I started my presentation by outlining the wider context of my research topic. I referenced the current situation in England in which only 6–7 per cent of young people in care enter university and 82.5 per cent of children in care did not pass their maths and English GCSEs according to the government’s latest statistics (DfE, 2019a). I also went into some detail about the concept of adverse childhood experiences. Adverse childhood experiences comprise of several experiences including psychological, physical and sexual abuse and household dysfunction ranging from parental substance abuse, mental illness, domestic violence and incarceration (Felitti et al., 1998). Further data from the Department for Education (DfE, 2019b) shows that 63 per cent of looked-after children in England are in care due to experiencing child abuse or neglect, 14 per cent are in care due to family dysfunction, 8 per cent are in care as their family is going through a temporary crisis that diminishes the parental capacity to adequately meet some of the children’s needs, 7 per cent are in care due to absent parenting, 3 per cent of them are in care due to their parent’s illness or disability, 3 per cent are there due to their own disability, and 1 per cent are in care due to low income or socially unacceptable behaviour. These situations primarily come under the umbrella of adverse childhood experiences.
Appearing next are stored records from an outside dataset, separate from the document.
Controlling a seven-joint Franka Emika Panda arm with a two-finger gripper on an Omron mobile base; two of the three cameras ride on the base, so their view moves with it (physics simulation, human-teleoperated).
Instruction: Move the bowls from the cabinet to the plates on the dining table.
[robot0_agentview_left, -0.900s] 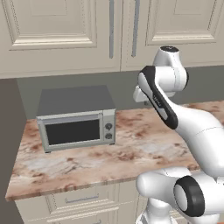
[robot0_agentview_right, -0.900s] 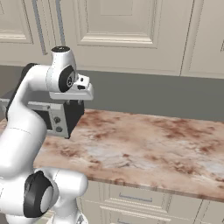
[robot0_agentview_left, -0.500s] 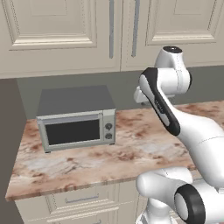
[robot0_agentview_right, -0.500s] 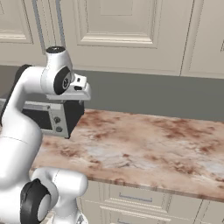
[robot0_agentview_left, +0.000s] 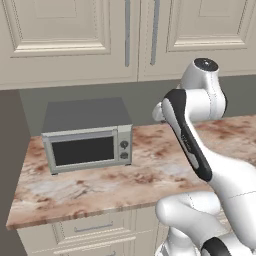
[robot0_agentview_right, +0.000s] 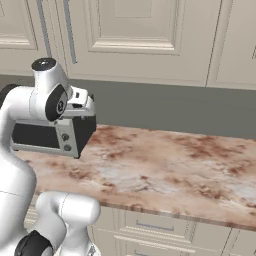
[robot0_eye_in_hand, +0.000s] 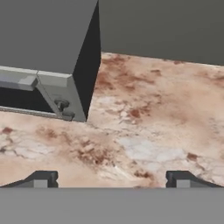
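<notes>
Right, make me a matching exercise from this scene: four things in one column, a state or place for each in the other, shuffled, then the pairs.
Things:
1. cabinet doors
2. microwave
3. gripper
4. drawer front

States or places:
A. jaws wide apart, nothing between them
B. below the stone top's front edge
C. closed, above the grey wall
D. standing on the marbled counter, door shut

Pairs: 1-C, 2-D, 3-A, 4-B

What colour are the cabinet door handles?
Grey: long vertical bars on the cream cabinet doors, clearest in the left base view.
</notes>
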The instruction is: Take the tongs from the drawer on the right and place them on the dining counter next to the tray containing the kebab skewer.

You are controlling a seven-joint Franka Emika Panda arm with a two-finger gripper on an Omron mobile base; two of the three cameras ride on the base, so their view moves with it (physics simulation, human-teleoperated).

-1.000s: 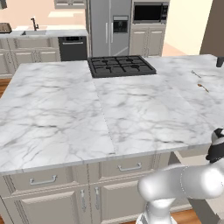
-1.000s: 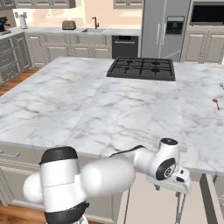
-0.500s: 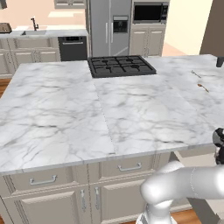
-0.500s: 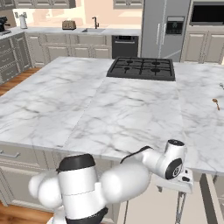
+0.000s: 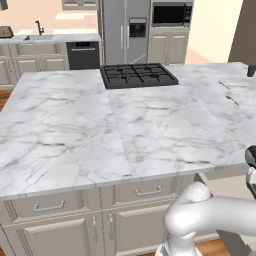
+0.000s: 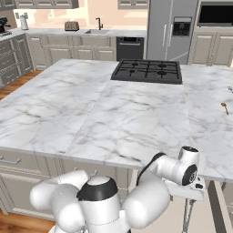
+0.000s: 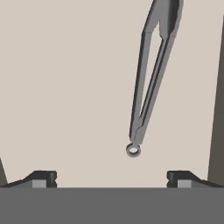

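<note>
Hand view: tongs (image 7: 151, 83) lie on the drawer (image 7: 65, 87) floor, ring end at 6 o'clock, arms running to 12.
Gripper: gripper (image 7: 112, 177) gapes wide, holding nothing, poised over the ring end.
Change: the arm has swung lower under the worktop (image 6: 113, 113) edge since earlier; descent seems nearly finished, grasp probably next.
Unchanged: worktop scene steady.

Tongs (image 7: 151, 83) lying on the drawer's (image 7: 65, 87) pale floor, ringed joint at 6 o'clock, arms running toward 12–1 o'clock. Gripper (image 7: 111, 177) spread wide below, touching nothing.
</note>
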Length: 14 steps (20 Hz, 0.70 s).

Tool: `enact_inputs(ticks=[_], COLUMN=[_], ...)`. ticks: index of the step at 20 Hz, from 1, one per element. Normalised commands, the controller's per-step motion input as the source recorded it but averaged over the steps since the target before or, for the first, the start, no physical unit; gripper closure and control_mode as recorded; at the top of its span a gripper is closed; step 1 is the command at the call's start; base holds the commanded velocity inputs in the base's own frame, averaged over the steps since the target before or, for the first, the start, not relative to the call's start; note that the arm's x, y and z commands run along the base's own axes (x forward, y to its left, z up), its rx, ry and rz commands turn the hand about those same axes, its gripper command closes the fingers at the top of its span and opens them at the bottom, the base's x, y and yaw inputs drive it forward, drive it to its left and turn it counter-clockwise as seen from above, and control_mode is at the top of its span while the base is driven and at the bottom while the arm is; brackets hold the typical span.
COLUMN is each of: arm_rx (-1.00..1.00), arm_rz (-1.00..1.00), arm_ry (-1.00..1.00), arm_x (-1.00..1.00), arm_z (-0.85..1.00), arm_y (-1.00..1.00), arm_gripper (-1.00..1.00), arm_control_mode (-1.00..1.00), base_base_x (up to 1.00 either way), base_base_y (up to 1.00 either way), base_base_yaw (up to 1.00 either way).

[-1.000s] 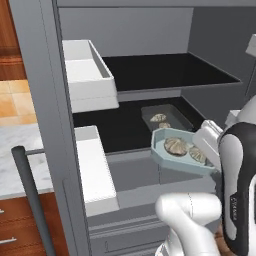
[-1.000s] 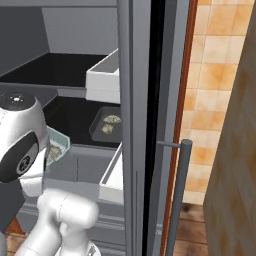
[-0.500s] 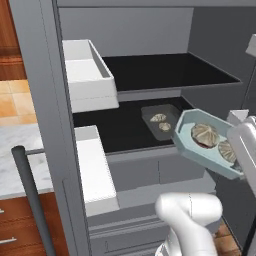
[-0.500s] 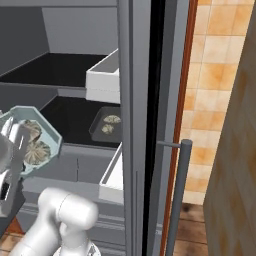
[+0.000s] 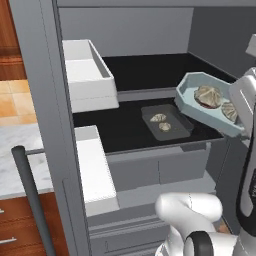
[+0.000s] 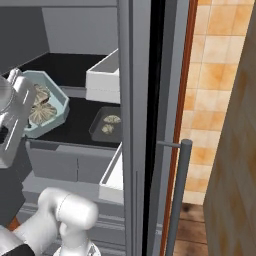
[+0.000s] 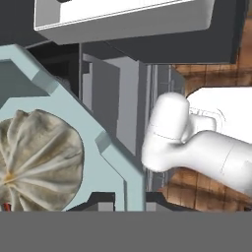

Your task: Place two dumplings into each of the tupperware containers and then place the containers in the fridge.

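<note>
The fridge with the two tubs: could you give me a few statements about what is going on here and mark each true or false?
1. The see-through grey tub sits on a black fridge shelf with two beige dumplings in it. True.
2. The pale blue-green tub lies flat on the same shelf. False: it is held up in the air, tilted, in front of the shelves.
3. The pale blue-green tub is empty. False: two folded dumplings lie in it.
4. The tall grey fridge stands open. True: its shelves and white bins are in plain sight.
5. The claw grips the blue-green tub at its rim. True.
</note>
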Motion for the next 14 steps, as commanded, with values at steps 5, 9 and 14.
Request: enact_inputs(ticks=[5, 9, 14], arm_rx=[0.03, 0.00, 0.02], arm_rz=[-0.09, -0.05, 0.06], arm_ry=[0.00, 0.00, -0.10], arm_x=[0.87, 0.94, 0.77], arm_z=[0.23, 0.04, -0.20], arm_y=[0.00, 0.01, -0.23], arm_gripper=[1.00, 1.00, 1.00], arm_control_mode=[-1.00, -1.00, -1.00], base_base_x=[0.00, 0.00, 0.00], base_base_y=[0.00, 0.00, 0.00], base_base_yaw=[0.00, 0.00, 0.00])
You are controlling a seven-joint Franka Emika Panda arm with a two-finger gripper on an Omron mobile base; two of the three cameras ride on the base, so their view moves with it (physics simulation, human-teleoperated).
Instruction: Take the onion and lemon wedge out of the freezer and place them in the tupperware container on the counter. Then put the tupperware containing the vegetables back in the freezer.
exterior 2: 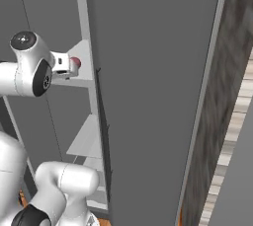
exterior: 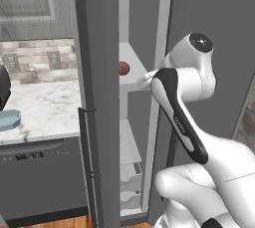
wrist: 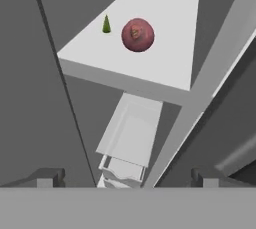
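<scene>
The freezer [exterior: 99,97] is tall and dark grey, and its narrow door stands open with a long dark handle [exterior: 88,167] down its edge. Inside there is a white shelf [wrist: 165,48], and under it are white drawers [wrist: 127,138]. The onion [wrist: 138,35] is a small round dark red ball, and it sits on that white shelf near the middle. In the left base view the onion [exterior: 124,67] peeks out past the door edge. The lemon wedge [wrist: 106,24] is a tiny yellow-green pointy bit standing on the same shelf, just beside the onion but not touching it. The white robot arm [exterior: 184,107] reaches up toward the open freezer, with its hand near the edge of the shelf. In the hand view the two dark fingers [wrist: 47,177] show at the bottom, set wide apart with nothing between them, and they are not touching the onion or the lemon wedge. The counter [exterior: 45,110] is white marble with grey lines, to the left of the freezer. The tupperware container [exterior: 9,120] is a flat pale blue tray, and it sits on the counter at the far left edge of the left base view.
</scene>
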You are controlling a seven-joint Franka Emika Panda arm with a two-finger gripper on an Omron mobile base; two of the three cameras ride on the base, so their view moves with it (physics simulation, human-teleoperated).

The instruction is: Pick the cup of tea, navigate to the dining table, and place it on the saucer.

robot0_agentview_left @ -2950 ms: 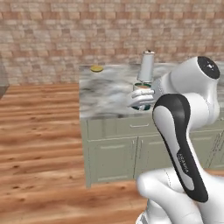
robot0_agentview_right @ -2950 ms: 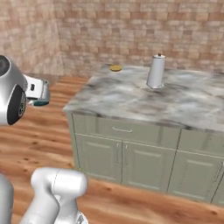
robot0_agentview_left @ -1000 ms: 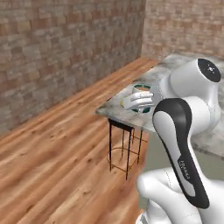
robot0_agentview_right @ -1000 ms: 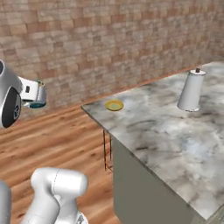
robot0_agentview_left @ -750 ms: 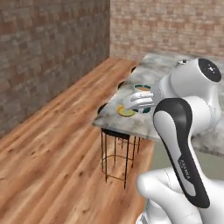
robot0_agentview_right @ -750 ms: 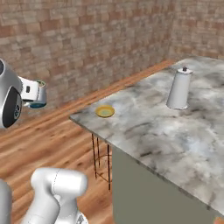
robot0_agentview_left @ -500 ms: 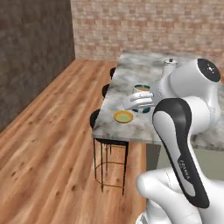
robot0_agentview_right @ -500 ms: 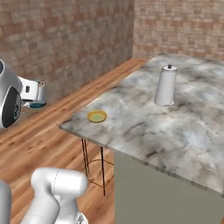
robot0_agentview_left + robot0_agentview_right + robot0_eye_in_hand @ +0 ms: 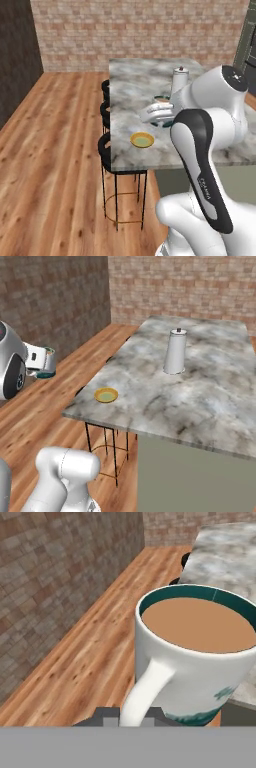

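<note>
1. The gripper point(image 9: 44, 367) is closed on the cup of tea point(image 9: 195, 657), carrying it clear of every surface. In the hand view the two dark fingertips point(image 9: 107, 716) sit at 6 o'clock, either side of the white handle.
2. The cup stays upright; its brown tea lies level just below the teal inner rim, and a dark teal-green band runs round its base.
3. In the right base view the cup point(image 9: 46, 362) hangs over the wooden floor point(image 9: 45, 406), well apart from the dining table point(image 9: 200, 396), at about 9 o'clock from the table's near corner.
4. In the left base view the cup point(image 9: 161, 104) peeks out beside the arm's white wrist, at roughly 1 o'clock from the saucer point(image 9: 142, 140).
5. The saucer point(image 9: 106, 395), yellow with a paler greenish centre, lies flat on the marbled top close to the near corner and the stool-side edge.
6. A tall white lidded canister point(image 9: 175, 352) stands upright farther along the slab, at about 1 o'clock from the saucer in the right base view and well apart from it.
7. Round black stools point(image 9: 105, 144) line the table's long edge, with brick walls point(image 9: 125, 30) beyond.
</note>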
I outlined my mixed-methods research methodology which compromised of a focus group with key members of the US Legal Centre for Foster Care and Education, an interview with one of the founders of EL Education (formerly Expeditionary Learning) who developed the expeditionary learning model that is used across the US, interviews with teachers at one of EL Education’s schools that is renowned for its work with children that have had an adverse childhood experience, and action-based research with students at the school. I presented the key findings of my research, with specific attention on the focus group’s identification of schools’ underdiagnosis and misdiagnosis of the special education needs of children in care and a lack of trauma-informed teacher training that present particular challenges for children and young people in care.
‘I presented the key findings of my research, with specific attention on the focus group’s identification of schools’ underdiagnosis and misdiagnosis of the special education needs of children in care and a lack of trauma-informed teacher training that present particular challenges for children and young people in care.’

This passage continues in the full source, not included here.